- [Exercise brief] Go to the line holding "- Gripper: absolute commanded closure" in the entries below and write out exactly every line down to and including the line holding "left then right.".

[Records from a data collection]
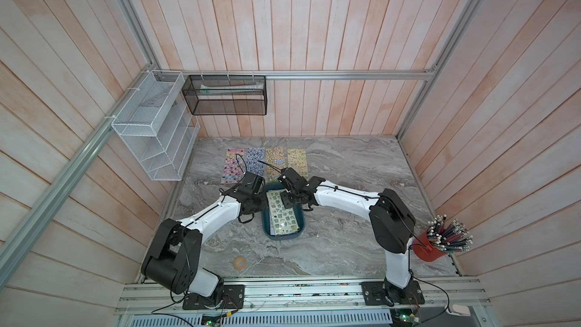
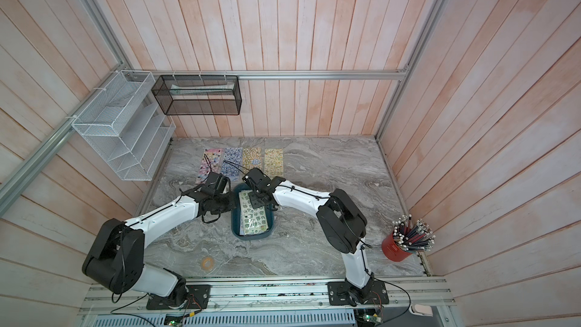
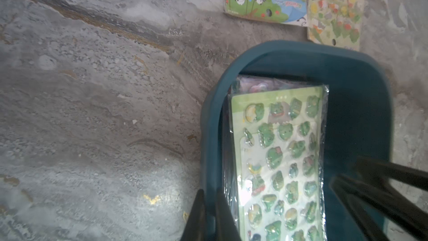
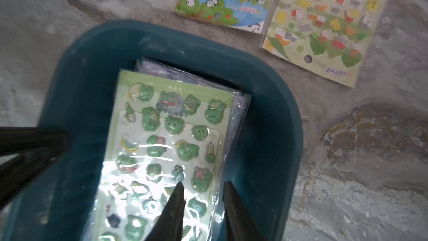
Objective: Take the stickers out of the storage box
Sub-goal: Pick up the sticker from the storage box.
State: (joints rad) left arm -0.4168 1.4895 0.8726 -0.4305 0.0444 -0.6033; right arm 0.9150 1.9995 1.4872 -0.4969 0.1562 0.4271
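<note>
Left of centre, the left claw (image 3: 209, 190) pinches the wall of the blue box (image 1: 284, 238), probably to steady it. Stickers (image 1: 282, 213) lie stacked inside, mid-frame. The right claw (image 4: 203, 183) is spread over the edge of the top green sheet (image 4: 162, 124). It should close shallow and catch one sheet.

Pale pink plank walls (image 1: 314, 26) enclose a grey marbled tabletop (image 1: 345, 231), an aluminium rail (image 1: 345, 74) crossing the back wall.
</note>
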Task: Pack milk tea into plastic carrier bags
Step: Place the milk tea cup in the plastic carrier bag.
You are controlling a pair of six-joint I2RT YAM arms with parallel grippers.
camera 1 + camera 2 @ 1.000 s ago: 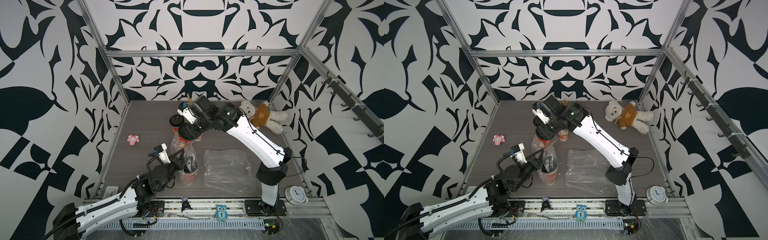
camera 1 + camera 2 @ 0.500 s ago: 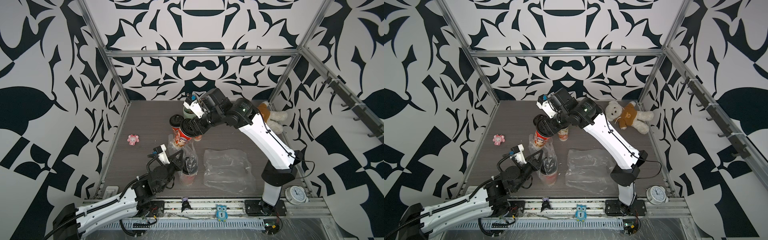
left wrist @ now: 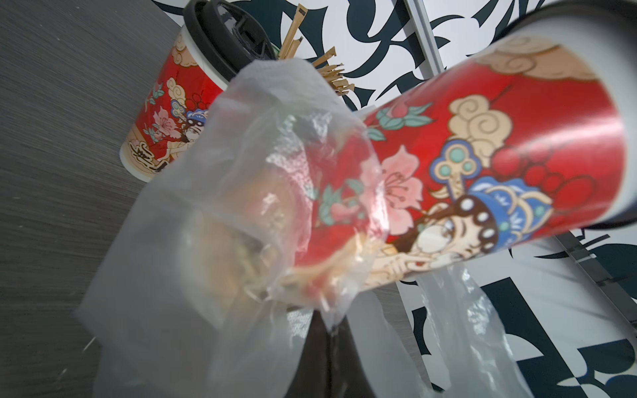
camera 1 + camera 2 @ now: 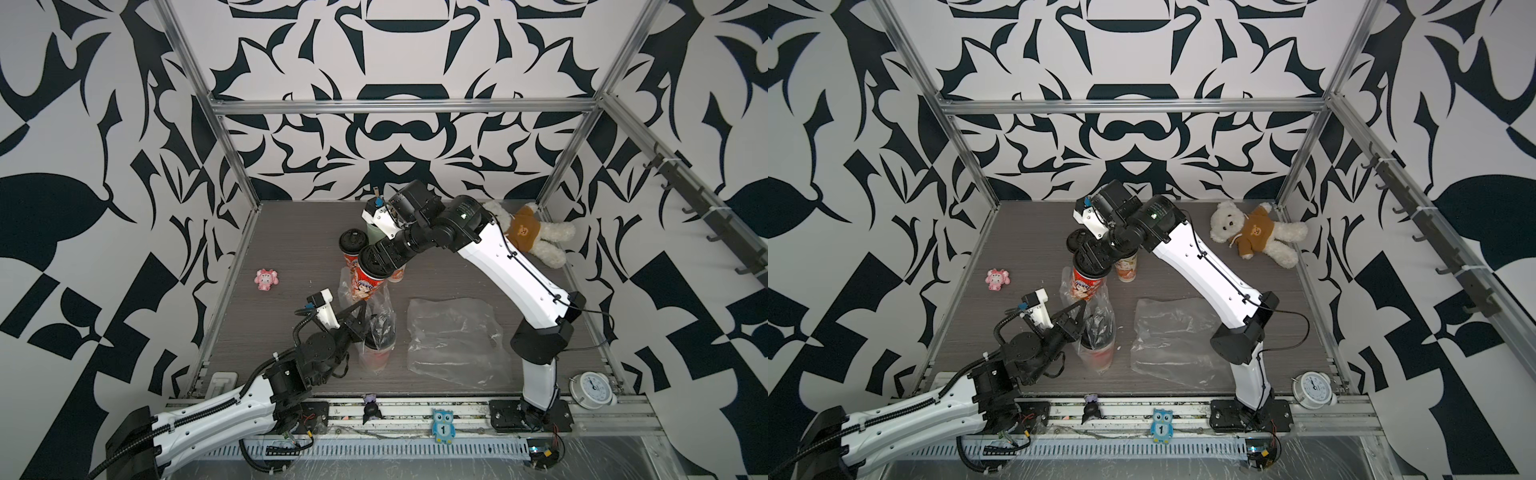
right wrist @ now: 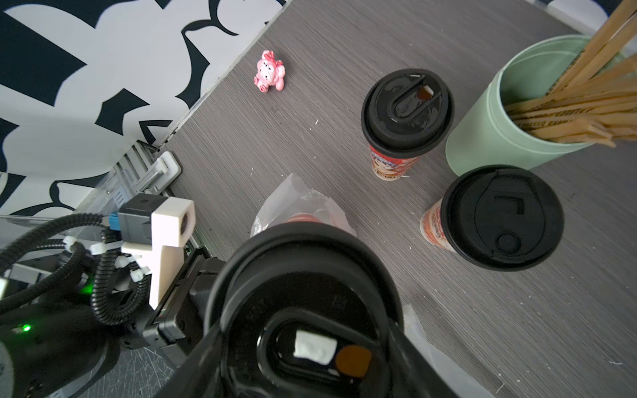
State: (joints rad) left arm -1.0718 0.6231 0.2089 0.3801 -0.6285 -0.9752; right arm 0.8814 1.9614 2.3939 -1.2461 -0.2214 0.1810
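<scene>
1. A grey wood-grain bench (image 4: 291, 232) is enclosed by walls patterned in black and white.
2. Four tall paper milk tea cups with black dome lids are counted: one bagged, one carried, two standing loose.
3. Two clear, crinkly plastic carrier bags are counted.
4. The upright bag (image 4: 385, 307) is seen to contain the bagged cup (image 4: 376, 357). The bag's film is pinched by the left claw (image 4: 361, 309), whose jaws are together on it.
5. The carried cup (image 4: 368, 284), red with a cartoon print, is held tilted over that bag by the right claw (image 4: 376, 262), which is clamped around its lidded top. In the left wrist view, film is seen lying across the cup's lower end.
6. The standing red cup (image 4: 353, 249) and the cream cup (image 4: 1126, 268) are left unpacked near the back, just beside a lidless mint-green cup of sticks (image 5: 517, 113).
7. The flat bag (image 4: 453, 340) is spread on the bench, with nothing seen inside it.
8. Progress is judged at roughly a quarter. A second cup is at the bag's mouth, and two cups and the flat bag remain.
</scene>
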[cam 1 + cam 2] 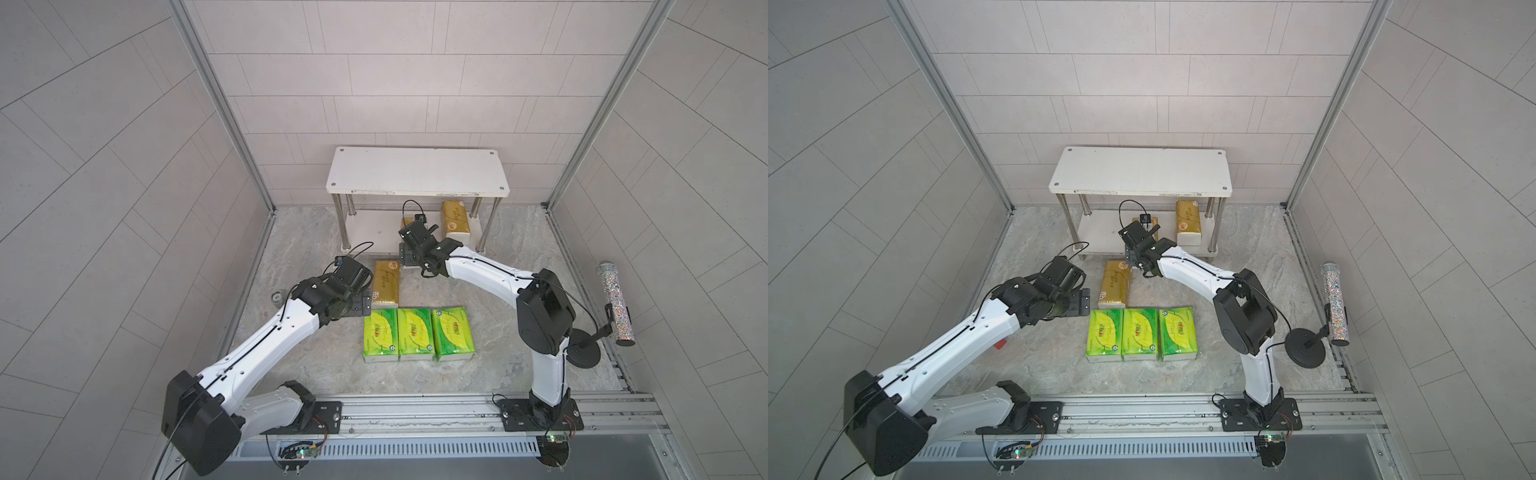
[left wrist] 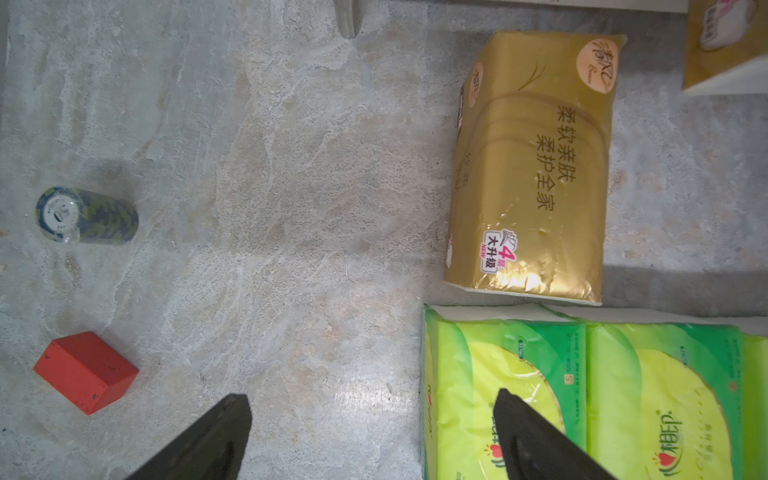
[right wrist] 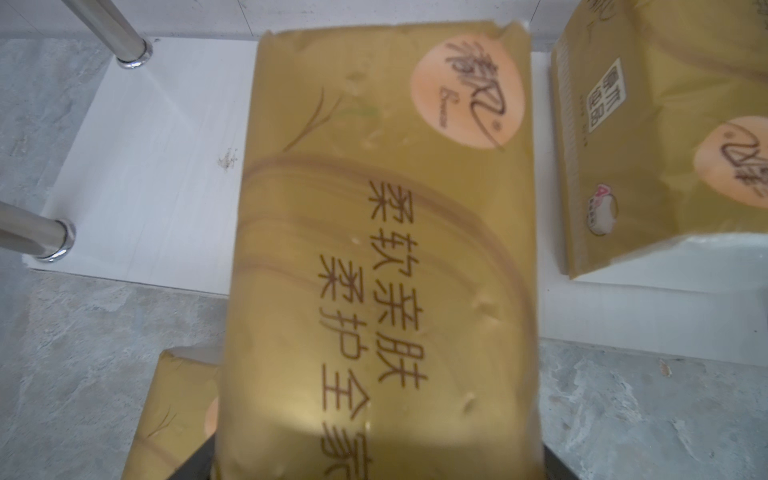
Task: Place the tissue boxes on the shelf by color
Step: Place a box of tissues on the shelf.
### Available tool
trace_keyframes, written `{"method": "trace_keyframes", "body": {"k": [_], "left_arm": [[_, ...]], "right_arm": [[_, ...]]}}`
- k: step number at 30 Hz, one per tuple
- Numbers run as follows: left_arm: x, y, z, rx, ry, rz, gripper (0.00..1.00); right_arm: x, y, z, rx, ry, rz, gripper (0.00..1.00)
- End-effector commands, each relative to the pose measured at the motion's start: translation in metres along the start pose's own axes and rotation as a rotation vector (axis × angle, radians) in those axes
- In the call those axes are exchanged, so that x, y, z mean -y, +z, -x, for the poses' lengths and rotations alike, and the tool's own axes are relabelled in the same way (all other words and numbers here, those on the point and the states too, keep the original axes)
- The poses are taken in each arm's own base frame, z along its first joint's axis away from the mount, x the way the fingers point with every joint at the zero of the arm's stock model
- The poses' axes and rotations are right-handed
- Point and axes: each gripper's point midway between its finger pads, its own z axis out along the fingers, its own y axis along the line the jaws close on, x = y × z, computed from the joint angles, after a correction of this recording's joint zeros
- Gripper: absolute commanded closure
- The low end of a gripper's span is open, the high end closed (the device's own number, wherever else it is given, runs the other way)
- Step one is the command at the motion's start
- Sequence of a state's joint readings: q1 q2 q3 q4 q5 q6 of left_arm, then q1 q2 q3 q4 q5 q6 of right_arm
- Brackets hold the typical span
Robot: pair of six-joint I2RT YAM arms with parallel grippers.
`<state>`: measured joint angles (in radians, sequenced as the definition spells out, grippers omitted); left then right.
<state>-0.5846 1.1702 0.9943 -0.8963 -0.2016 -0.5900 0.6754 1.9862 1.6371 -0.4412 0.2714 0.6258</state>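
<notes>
Inside the pinch of the right end effector (image 3: pixel 438 457), a gold tissue pack (image 3: pixel 382 249) hangs over the lower board of the shelf (image 3: pixel 158 166), a stowed gold pack (image 3: pixel 648 166) just beside it: placement under way, next likely easing forward and letting go, while the left end effector (image 2: pixel 372 397) hovers spread.

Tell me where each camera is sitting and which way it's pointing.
Top views: high at the front, looking down on the shelf and three green packs; left arm and right arm show.
Left wrist: above the table, facing down; fingertips of the open left gripper show.
Right wrist: facing the shelf's lower board; right gripper clamps a held gold pack.
Shared: both wrist views show the loose gold pack on the table.
</notes>
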Motion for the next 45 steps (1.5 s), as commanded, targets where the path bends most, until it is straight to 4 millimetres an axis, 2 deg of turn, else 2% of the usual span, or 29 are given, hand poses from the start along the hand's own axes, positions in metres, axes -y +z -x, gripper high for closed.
{"method": "trace_keyframes", "body": {"k": [1, 8, 16, 27, 37, 45], "left_arm": [[-0.005, -0.004, -0.003, -0.006, 0.009, 0.010, 0.00], [-0.006, -0.001, -0.004, -0.013, 0.013, 0.016, 0.00], [-0.006, 0.000, -0.005, -0.016, 0.013, 0.019, 0.00], [-0.007, 0.000, -0.006, -0.015, 0.009, 0.020, 0.00], [-0.009, 0.001, -0.009, -0.020, 0.008, 0.029, 0.00], [-0.010, 0.002, -0.008, -0.019, 0.010, 0.036, 0.00]], "right_arm": [[0.004, 0.005, 0.022, 0.036, 0.008, -0.020, 0.18], [0.007, 0.032, 0.026, 0.001, 0.001, -0.026, 0.18], [0.010, 0.053, 0.028, -0.020, -0.001, -0.028, 0.17], [0.016, 0.072, 0.042, -0.008, 0.009, -0.041, 0.17], [0.017, 0.089, 0.040, -0.013, 0.022, -0.049, 0.16], [0.018, 0.095, 0.045, -0.003, 0.035, -0.067, 0.16]]}}
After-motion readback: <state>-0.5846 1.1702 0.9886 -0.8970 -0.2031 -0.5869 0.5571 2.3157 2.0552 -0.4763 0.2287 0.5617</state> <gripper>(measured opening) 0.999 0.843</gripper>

- [Answer to the problem]
- Gripper: absolute commanded closure
- The low end of a gripper's span is open, the high end closed (the device's own number, wherever else it is given, runs the other way)
- Step one is the command at the motion's start
- Sequence of a state's joint readings: q1 q2 q3 q4 q5 q6 of left_arm, then q1 q2 q3 q4 q5 q6 of right_arm
- Brackets hold the typical span
Robot: pair of six-joint I2RT YAM arms with parallel grippers.
`<state>`: measured joint angles (in radians, sequenced as the definition spells out, grippers omitted); left then right.

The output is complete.